She let out another couple of sobs, then pulled herself together. She whispered something, so quietly that I couldn’t hear her. I told her so. ‘Fifty thousand US,’ she repeated, a little louder.

  ‘And you give me?’

  ‘The negatives, and every print I have.’

  ‘You’d get ten thousand sterling, tops, from a Scottish tabloid,’ I pointed out.

  ‘Money’s never been my motivation, until now. But, like you said, it’s not just Harvey who’s involved.’

  ‘When?’

  ‘Tonight. It has to be tonight.’

  ‘Jesus, how am I going to get hold of fifty grand on a Sunday?’

  She looked at me, with a tiny smile that I found amusing. ‘Oz, people like you can get hold of fifty grand any time.’

  ‘You have to believe that if you cross me on this I will help these people find you.’

  ‘Having listened to you, I do believe it. You really don’t live up to your image, do you?’

  ‘Not a bit. Where do we complete?’

  ‘I’ll come to your hotel.’

  ‘No fucking way, paparazzi hang around there. Pick somewhere less obvious.’

  She frowned. ‘There’s a place called the Next Page on Mohamed Sultan; it’s a pub where the actors hang out. It would be natural for you to go there, and it’ll be safe for me because there are plenty of people around. I’ll be in one of the private booths at the back. Be there at seven.’

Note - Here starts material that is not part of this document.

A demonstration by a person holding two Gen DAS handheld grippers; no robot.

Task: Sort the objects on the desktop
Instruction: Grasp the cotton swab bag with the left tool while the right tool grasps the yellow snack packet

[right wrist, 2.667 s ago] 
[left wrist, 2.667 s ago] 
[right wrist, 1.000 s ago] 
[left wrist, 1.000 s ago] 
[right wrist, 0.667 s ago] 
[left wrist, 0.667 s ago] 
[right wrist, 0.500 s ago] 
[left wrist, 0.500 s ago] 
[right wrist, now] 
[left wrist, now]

  ‘I can’t: I’m on telly, remember.’

  ‘Damn! So you are. Make it nine, in that case. It’ll still be busy then.’

  ‘Okay, but, Maddy, I repeat, don’t even think of pulling a fast one on me.’

  ‘Don’t worry. I won’t.’

  I gave her a last stare, to make her a true believer. She made as if to stand, but I put a hand on her thigh to stop her. ‘Tell me, in case I have to explain it to Harvey. What the fuck have you done to get in trouble this bad?’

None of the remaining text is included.